Cu Cassandra W, Dundas Nicole E, Heintz Timothy, Sheikh Zahida A, Alonso-Bermudez Bianca, Walker Jasmine, Wooten Avery, Badathala Anusha, Chapman Allyson, Ehie Odinakachukwu, Raghunathan Karthik, Mills Hunter, Espejo Edie, Boscardin John, Wallace Arthur W, Cobert Julien
School of Medicine, Tufts University School of Medicine, Boston, MA, USA.
UC Berkeley Department of Bioengineering, Berkeley, CA, USA.
NPJ Digit Med. 2025 Oct 3;8(1):595. doi: 10.1038/s41746-025-01975-7.
Skin tone assessments are critical for fairness evaluation in healthcare algorithms (e.g., pulse oximetry) but lack validation.

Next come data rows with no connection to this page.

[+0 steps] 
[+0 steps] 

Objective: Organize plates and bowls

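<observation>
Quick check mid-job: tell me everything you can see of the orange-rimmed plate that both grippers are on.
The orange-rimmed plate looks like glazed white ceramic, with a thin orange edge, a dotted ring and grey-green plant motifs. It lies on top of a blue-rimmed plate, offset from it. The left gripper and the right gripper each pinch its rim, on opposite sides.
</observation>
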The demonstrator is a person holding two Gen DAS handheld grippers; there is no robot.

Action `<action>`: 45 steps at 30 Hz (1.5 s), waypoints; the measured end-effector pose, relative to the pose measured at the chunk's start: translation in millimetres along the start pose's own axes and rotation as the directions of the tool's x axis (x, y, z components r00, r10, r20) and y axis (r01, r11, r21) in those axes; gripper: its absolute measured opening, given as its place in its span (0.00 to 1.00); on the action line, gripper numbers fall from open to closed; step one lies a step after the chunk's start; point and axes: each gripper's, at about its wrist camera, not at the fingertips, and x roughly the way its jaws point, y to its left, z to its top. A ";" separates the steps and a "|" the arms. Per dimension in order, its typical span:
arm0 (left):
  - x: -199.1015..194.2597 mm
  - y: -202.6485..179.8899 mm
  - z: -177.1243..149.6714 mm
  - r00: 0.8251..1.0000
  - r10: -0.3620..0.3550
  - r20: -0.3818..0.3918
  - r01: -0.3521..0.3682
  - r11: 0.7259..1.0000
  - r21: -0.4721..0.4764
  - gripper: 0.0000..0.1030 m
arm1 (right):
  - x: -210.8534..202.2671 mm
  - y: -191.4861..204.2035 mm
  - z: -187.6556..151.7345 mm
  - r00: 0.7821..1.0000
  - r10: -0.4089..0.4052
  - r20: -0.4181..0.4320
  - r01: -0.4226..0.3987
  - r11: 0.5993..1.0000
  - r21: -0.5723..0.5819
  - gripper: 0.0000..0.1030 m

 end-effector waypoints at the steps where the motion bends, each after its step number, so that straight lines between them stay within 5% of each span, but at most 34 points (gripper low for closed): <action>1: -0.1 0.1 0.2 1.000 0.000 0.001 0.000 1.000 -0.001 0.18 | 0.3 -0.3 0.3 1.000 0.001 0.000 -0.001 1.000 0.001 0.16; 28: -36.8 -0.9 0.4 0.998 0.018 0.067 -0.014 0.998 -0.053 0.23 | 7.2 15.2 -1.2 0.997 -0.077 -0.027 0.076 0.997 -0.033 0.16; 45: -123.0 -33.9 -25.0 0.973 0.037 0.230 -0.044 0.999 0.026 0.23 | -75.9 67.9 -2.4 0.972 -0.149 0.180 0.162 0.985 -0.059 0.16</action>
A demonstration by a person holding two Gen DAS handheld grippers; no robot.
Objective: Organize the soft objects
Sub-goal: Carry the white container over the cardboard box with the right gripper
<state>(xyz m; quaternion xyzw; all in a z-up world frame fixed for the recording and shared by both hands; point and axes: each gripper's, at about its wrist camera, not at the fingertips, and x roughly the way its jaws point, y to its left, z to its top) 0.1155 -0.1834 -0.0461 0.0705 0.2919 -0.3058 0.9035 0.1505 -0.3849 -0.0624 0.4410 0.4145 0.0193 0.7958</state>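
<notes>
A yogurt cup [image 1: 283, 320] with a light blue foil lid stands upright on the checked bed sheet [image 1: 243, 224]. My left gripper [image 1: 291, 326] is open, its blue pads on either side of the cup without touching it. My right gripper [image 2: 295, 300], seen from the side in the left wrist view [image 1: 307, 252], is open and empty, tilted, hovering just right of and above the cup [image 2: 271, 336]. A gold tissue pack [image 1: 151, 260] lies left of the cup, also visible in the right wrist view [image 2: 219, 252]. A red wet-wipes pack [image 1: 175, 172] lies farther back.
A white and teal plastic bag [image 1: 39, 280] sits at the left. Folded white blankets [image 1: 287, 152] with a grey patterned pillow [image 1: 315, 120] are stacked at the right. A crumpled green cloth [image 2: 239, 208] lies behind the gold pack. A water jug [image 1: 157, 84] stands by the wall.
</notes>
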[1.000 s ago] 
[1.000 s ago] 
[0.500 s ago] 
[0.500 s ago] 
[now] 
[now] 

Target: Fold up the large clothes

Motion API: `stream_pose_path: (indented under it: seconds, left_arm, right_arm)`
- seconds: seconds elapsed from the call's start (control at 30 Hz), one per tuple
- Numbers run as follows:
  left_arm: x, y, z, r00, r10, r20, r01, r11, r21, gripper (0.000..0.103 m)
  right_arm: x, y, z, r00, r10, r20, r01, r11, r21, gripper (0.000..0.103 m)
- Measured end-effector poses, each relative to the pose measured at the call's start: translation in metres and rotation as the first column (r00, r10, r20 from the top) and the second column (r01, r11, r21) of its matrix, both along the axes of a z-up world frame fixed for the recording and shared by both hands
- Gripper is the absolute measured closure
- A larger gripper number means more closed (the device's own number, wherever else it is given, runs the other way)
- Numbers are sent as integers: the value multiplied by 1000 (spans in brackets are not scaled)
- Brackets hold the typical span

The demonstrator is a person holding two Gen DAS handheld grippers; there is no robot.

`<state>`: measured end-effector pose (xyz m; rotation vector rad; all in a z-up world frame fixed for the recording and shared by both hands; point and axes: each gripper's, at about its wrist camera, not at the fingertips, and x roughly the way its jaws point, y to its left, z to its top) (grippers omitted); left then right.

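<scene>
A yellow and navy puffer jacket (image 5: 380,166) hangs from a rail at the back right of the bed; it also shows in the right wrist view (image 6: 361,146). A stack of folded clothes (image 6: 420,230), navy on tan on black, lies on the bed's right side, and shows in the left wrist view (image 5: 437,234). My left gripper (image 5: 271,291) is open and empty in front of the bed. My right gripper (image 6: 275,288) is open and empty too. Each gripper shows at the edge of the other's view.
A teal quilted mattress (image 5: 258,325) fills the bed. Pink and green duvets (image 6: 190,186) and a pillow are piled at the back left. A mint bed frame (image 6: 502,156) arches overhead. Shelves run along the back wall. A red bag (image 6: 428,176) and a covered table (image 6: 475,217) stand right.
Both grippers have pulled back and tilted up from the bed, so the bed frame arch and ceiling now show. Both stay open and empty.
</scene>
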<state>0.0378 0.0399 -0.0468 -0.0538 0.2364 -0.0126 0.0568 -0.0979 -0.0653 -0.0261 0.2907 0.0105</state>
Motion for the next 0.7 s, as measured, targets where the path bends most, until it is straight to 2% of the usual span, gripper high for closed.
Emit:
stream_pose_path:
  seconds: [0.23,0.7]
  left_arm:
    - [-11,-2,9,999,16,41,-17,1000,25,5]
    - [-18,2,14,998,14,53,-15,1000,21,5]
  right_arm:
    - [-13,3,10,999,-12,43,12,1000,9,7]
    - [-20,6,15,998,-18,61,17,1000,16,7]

Using prospectively collected facial images from 90 hospitalized adults at the San Francisco VA, three independent annotators rated facial regions in triplicate using Fitzpatrick (I-VI) and Monk (1-10) skin tone scales. Patients also self-identified their skin tone. Annotator confidence was recorded using 5-point Likert scales. Across 810 images in 90 patients (9 images each), within-rater agreement was high, but inter-annotator agreement was moderate to low. Annotators frequently rated patients as darker when patients self-identified as lighter, and lighter when patients self-identified as darker. In linear mixed-effects models controlling for facial region and annotator confidence, darker self-reported skin tones were associated with lighter annotator scores. These findings highlight challenges in consistent skin tone labeling and suggest that current methods for assessing representation in biosensor-based algorithm studies may be influenced by labeling bias.
肤色评估对于医疗保健算法(如脉搏血氧饱和度测定)中的公平性评估至关重要,但缺乏验证。利用从旧金山退伍军人事务部前瞻性收集的90名住院成年人的面部图像,三名独立注释者使用菲茨帕特里克(I-VI)和蒙克(1-10)肤色量表对面部区域进行了三次评分。患者也自行确定了自己的肤色。使用5点李克特量表记录注释者的信心。在90名患者的810张图像(每人9张)中,评分者内部一致性较高,但注释者之间的一致性为中度至低度。当患者自行确定肤色较浅时,注释者经常将其评为较深;而当患者自行确定肤色较深时,注释者则将其评为较浅。在控制面部区域和注释者信心的线性混合效应模型中,自我报告的较深肤色与注释者较低的评分相关。这些发现凸显了在一致的肤色标注方面的挑战,并表明当前基于生物传感器的算法研究中评估代表性的方法可能受到标注偏差的影响。